Menteri Luar Negeri Marty Natalegawa menyampaikan posisi Indonesia dalam pidato di Sidang Majelis Umum Perserikatan Bangsa-bangsa, New York, Jumat (27/9). Dok Fasmed Kemlu RI
"Ini (pemulangan Dubes) adalah bentuk hubungan yang tidak baik antara Indonesia dan Australia," kata Marty kepada wartawan di kantornya, Jakarta, Senin, 18 November 2013.
Marty pun mengisyaratkan bahwa Duta Besar Nadjib Riphat bakal lama di Indonesia. Sebab, saat disinggung batas waktu pengembalian Dubes Nadjib Riphat ke Australia, Marty tak mau menjawab.
Dia malahan mengaku meminta Nadjib untuk tak sekadar membawa tas kecil saat pulang ke Jakarta. Saat dikonfirmasi maksud pernyataannya, dia hanya tersenyum.
Menurut Marty, pemulangan Dubes ini merupakan langkah tepat yang dilakukan pemerintah. Dia yakin pemulangan Dubes mampu menjaga posisi Indonesia tetap di atas Australia dalam isu penyadapan ini.

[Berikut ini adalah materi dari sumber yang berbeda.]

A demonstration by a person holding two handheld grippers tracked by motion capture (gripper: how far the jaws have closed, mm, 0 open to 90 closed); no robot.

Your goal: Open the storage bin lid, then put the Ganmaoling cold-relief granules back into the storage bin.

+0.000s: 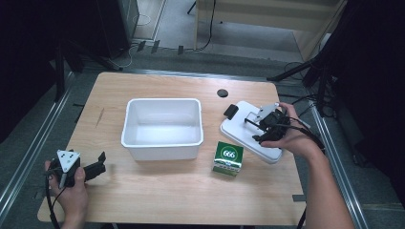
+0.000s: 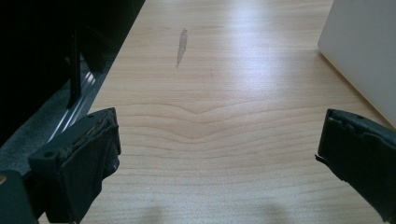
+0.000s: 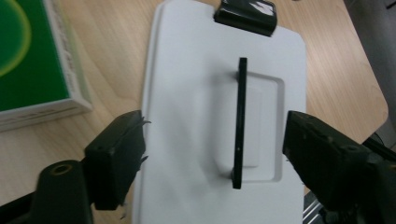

"Sebab, kita (Indonesia) kan korbannya, Australia-lah yang punya kewajiban untuk jelaskan kepada kita (Indonesia)," kata dia.
Namun, saat disinggung tentang pemutusan hubungan diplomatik dengan Australia, Marty membantahnya. Menurut dia, pemutusan hubungan diplomatik ini merupakan keputusan yang gegabah. "Dalam menanggapi masalah ini, pemerintah harus teliti dan terukur," kata dia.
Kabar tentang penyadapan Australia terhadap Indonesia pertama kali dimuat harian Sydney Morning Herald pada 31 Oktober 2013. Harian itu memberitakan keberadaan dan penggunaan fasilitas penyadapan di Kedutaan Australia di Jakarta dan negara-negara lain.
Terakhir, dari lansiran media berita Australia, penyadapan dilakukan terhadap Presiden Susilo Bambang Yudhoyono selama 15 hari pada Agustus 2009. Selain Presiden SBY, penyadapan dilakukan terhadap Ibu Negara Ani Yudhoyono, Wakil Presiden Boediono, dan sejumlah menteri.